WASHINGTON – President Bush, under fire from allies, said Thursday that countries which sent troops to Iraq should be entitled to share in the $18 billion in American-financed reconstruction projects while other nations are shut out.
Bush’s policy effectively excludes countries such as Russia, France, Germany and Canada.
The president, at a Cabinet meeting, said he still hoped that Russia, France, Germany and others would agree to forgive Iraq’s crushing debt burden.
“It would be a significant contribution for which we would be very grateful,” Bush said, talking with reporters at the end of a Cabinet meeting at the White House.
But Bush appeared to make a sharp distinction between countries that sent troops to Iraq and those that didn’t.
“What I’m saying is, in the expenditure of the taxpayers’ money … the U.S. people, the taxpayers, understand why it makes sense for countries that risked lives to participate in the contracts in Iraq. It’s very simple. Our people risked their lives, friendly coalition folks risked their lives and therefore the contracting is going to reflect that.”
Sen. John Kerry, campaigning in his home state of Massachusetts for the Democratic presidential nomination, said, “I think limiting contracts … is an enormous mistake. I think it borders on the stupid.”

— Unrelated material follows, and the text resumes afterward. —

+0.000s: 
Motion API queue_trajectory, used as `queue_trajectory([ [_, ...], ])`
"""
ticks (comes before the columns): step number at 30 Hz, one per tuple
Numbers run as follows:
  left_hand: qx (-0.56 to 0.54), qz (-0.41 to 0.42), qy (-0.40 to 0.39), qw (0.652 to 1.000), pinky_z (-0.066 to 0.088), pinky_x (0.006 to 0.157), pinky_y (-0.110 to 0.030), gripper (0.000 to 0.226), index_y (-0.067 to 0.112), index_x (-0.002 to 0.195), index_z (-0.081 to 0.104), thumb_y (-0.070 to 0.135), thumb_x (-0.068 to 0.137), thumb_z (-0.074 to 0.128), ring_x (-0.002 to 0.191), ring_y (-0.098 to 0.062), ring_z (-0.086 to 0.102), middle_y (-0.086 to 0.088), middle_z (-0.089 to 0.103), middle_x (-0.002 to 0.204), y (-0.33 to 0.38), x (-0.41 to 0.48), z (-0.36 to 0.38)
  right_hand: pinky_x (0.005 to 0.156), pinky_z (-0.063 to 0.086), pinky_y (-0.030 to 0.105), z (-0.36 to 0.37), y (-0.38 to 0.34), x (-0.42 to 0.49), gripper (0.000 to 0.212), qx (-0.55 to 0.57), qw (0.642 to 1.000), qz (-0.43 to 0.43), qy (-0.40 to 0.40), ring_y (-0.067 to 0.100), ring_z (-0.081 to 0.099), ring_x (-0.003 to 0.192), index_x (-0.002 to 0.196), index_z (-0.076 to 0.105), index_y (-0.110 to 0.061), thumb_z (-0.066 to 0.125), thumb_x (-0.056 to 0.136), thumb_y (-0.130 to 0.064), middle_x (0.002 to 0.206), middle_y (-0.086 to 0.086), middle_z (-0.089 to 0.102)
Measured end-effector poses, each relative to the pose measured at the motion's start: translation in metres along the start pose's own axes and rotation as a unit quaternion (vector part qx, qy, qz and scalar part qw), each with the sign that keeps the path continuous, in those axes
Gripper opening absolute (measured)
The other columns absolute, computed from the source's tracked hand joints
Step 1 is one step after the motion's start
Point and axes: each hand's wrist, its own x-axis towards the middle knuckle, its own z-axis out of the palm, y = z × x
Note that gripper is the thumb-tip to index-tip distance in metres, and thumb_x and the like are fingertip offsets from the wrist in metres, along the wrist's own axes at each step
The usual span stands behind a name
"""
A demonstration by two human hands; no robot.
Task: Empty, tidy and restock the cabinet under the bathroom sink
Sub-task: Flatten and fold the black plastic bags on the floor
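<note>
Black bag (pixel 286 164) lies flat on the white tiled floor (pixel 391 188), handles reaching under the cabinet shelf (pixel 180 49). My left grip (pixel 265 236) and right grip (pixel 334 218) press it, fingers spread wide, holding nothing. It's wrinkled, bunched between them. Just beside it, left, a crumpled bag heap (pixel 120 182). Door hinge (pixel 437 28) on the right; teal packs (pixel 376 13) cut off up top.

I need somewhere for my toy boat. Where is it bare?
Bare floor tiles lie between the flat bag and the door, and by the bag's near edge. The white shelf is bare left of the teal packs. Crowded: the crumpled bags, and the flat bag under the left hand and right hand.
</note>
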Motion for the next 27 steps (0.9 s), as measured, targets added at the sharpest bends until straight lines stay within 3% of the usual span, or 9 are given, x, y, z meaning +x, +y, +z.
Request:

In a series of telephone conversations Wednesday, Bush talked with the leaders of Russia, France and Germany to ask them to forgive Iraq’s debts. He said he would be sending former Secretary of State James A. Baker as an emissary to talk about Iraq’s debt relief. The leaders used the conversations to air their concerns about the contracting policy.
Baker will visit Russia, Britain, France, Italy and Germany.
The White House sought to refocus the debate on Iraq’s multibillion-dollar debt load.
“The whole restructuring debt issue is an important priority for the Iraqi people,” presidential spokesman Scott McClellan said. “We all share the same goal of helping the Iraqi people build a better and brighter future, and they should not be saddled with the debt of a brutal regime that was more interested in using funds to build palaces and build torture chambers and brutalize the Iraqi people.”
Baker leaves Monday for the trip, which McClellan characterized as “an initial fact-finding mission.” It will bring him back before the holidays, the spokesman said.
McClellan had reiterated earlier Thursday that the administration had no intention of rethinking the policy, but said that Bush “made it very clear that we would keep the lines of communication open.”